Ahora fue Tito el que se quedó callado y pensativo. Luego, cuando habló, lo hizo tratando de medir sus palabras.
—No puedo negar que muchos en la administración provincial ven con malos ojos esta empresa. Es un gasto para las arcas y se retiran soldados de las guarniciones de frontera. Pero la palabra de Nerón es ley, y nadie va a alzar un dedo para estorbar esta misión.
—¿Y qué hay de ti?
—Yo voy a donde el emperador o el prefecto de Egipto me envíen, tribuno.
—No te estoy preguntando eso.
—¿Quieres saber mi opinión personal sobre toda esta aventura? —dio un sorbo—. De acuerdo, te la voy a dar. Creo que no se nos ha perdido nada en Nubia y menos en los países de los negros. Hemos tenido que retirar tropas sobre todo de las cohortes de Syene y eso es un problema.

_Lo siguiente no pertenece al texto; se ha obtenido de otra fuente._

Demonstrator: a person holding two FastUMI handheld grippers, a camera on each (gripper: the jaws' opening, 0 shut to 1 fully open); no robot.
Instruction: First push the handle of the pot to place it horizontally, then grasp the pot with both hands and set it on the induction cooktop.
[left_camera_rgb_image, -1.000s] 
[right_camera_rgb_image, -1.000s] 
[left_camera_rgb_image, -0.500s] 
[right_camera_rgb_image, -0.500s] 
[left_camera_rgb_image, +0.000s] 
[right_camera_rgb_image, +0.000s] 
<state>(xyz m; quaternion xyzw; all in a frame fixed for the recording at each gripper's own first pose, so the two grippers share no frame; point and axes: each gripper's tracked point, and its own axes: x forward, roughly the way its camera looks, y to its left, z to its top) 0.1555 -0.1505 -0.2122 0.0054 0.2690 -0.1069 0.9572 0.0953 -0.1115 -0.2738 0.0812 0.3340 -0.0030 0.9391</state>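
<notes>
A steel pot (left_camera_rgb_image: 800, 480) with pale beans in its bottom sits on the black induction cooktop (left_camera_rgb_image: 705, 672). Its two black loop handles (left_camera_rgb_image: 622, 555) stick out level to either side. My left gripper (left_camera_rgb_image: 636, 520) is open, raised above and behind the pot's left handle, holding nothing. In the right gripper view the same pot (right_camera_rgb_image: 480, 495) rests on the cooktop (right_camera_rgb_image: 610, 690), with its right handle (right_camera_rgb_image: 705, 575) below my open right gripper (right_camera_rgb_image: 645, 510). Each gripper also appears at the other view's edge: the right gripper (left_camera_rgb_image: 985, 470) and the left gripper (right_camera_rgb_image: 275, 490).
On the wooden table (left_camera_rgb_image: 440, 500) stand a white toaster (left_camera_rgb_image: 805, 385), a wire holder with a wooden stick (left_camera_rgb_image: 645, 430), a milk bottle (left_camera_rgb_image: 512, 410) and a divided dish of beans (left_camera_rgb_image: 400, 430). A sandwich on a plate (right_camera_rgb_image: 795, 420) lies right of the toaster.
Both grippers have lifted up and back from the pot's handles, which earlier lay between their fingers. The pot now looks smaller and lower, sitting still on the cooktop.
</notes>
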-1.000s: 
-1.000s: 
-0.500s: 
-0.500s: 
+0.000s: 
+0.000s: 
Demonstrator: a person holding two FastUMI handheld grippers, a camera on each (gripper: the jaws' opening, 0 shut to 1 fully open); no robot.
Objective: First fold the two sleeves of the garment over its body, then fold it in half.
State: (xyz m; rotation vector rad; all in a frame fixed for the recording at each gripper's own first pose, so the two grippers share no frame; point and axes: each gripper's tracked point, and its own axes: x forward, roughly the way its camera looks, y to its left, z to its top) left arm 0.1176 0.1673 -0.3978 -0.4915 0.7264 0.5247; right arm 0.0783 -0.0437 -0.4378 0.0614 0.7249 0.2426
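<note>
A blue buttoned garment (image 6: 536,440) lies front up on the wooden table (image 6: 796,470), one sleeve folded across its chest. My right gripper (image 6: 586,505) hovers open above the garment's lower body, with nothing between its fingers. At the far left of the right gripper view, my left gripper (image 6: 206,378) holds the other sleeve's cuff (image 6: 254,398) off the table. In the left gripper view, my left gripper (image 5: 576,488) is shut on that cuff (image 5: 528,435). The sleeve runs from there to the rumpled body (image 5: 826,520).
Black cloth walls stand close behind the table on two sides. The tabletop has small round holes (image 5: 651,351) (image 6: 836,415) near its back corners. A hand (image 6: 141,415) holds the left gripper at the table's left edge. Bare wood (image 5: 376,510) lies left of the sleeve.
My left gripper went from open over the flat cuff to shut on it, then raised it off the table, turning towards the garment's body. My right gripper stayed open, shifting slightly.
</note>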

—No va a haber una invasión…
—Vosotros, los de Roma, siempre pensáis en grandes acciones, tribuno. A nosotros en cambio nos tienen más ocupados cosas como la seguridad de las poblaciones más fronterizas y de las rutas de caravanas; es ahí donde más problemas vamos a tener, al disminuir los efectivos.
—Luego estás en contra de esta expedición.
—No estoy en contra de nada, tribuno. No me atribuyas palabras que no he dicho. Me he limitado a señalar un hecho. Y quiero que entiendas algo: tu muerte ahora no detendría la expedición; la retrasaría todo lo más, hasta que se nombrase un sucesor.